46.5 本気の愛とヤンデレのスタート
閑話
最初はそんなに意識していたわけではなかった。あいつの担任になってから最初はどこか和也に似ていたあいつのことを気にかける程度だったが、あいつはいつもイケメンの友人に付き添うだけの言ってしまえば金魚の糞くらいの存在だった。
そんな認識が変わったのはアイツが2年に上がった時、転校生の大人しい男の子が来たとき、本当にたまたまだった。色々と話してもあまりにも反応の悪いその子に苛立った生徒が何かを言う前にあいつは言った。
「ところで、明日テストだけど皆勉強してる?」
そう言って隣のイケメンにアイコンタクトをしてから見事に話を逸らしてからその子に小声で言った。
「話したくないなら読書とかオススメだよ」
きっと、見抜いていたのだろう。後から知ったがその子は前の学校でいじめにあっていたそうだ。だからあまり関わりを持ちたくなかったのだと。それからあいつに興味がわいた。
いつもは大人しい成績も普通の草食系な男。わりと優等生の態度で教員からの評価は悪くなかった。
・・・ある一点を除いて。
あいつはいつも進路希望調査表に必ず『主夫』と書いてくる。一年から進級して、二年になっても必ずだ。何度注意しても同じ紙を出してくる。その頑固さにも驚いたが本人は本気で言ってるようなので尚驚いてしまう。
そうして、三年生になっても同じ紙を出してきた時に私は一瞬思ってしまった。もしかしたらこいつなら本気で私のことを受け入れてくれるのではないかと。根拠なんてなかったが、直感的にそう思った。
あいつが家に通うようになってちーちゃんがなついて、いつしかあいつはいなくてはならない存在になっていた。和也のことを忘れてこいつを本気で好きになりそうになった。
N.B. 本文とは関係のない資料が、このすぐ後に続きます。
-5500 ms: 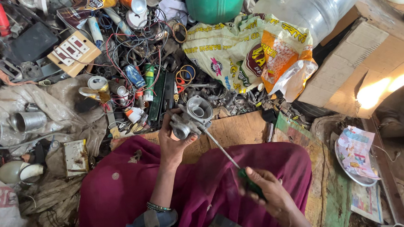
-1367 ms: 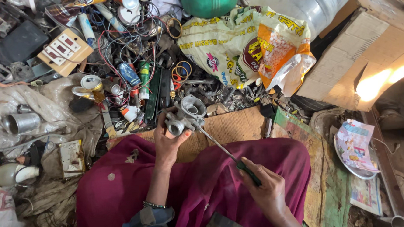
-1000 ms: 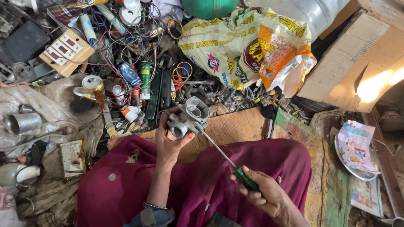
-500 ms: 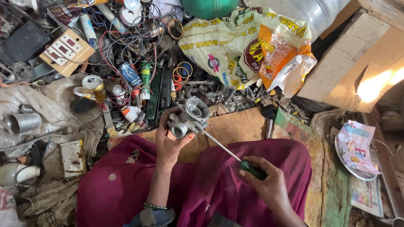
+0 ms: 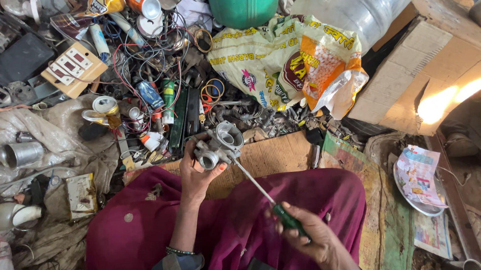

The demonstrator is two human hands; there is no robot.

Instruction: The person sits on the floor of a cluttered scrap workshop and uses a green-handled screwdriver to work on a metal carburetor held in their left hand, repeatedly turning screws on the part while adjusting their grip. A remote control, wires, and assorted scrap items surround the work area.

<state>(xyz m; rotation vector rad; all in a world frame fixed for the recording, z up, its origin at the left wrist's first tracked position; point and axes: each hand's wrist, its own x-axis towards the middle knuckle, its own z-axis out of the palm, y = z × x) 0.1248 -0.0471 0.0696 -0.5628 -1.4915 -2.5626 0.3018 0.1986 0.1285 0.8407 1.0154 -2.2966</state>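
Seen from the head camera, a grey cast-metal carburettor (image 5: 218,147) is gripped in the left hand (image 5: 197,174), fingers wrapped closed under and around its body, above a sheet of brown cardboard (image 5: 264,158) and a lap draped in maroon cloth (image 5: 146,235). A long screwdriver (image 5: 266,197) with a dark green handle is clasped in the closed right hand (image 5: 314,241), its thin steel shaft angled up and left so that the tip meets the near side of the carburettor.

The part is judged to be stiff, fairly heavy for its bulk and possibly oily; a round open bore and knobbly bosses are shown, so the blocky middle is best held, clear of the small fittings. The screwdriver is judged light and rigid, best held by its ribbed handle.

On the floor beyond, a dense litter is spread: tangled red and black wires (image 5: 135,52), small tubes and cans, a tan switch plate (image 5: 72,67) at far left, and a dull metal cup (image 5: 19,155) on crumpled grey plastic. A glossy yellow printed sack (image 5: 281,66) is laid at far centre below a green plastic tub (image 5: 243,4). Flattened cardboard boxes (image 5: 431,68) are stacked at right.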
でも、それは許されないだろう。そう思って私はあいつに全部を話した。私が和也を殺したことを。なのにあいつは違うと否定して言ったのだ。
「遥香さんの気持ちは間違ってません。好きな人のために何かするのは決して間違いなんかじゃない!」
いつもより強気な発言といきなりのキスに驚く私にあいつは言った。
「なら、その気持ちも行動も決断も決して間違ってません。間違っていたことがあるならそれはきっと、神様が書いたシナリオが間違ってるんです!」
神様のシナリオ。笑ってしまうくらいに無責任な言葉だが私はそれに救われた気持ちになった。そして自分の本当の気持ちに気づいた。だからこそ聞いた「私のことは好きか?」と。そしたらあいつは「大好きです」と答えた。そこではっきりとわかった。だから言った。
「そうか・・・私もお前が大好きだ健斗」
きっと、私はこいつに出会った時から恋をしていたのだろうと。そして今、それが確実に愛に変わったとわかった。だからこそ私はこいつを死ぬまで愛そうと誓うのだった。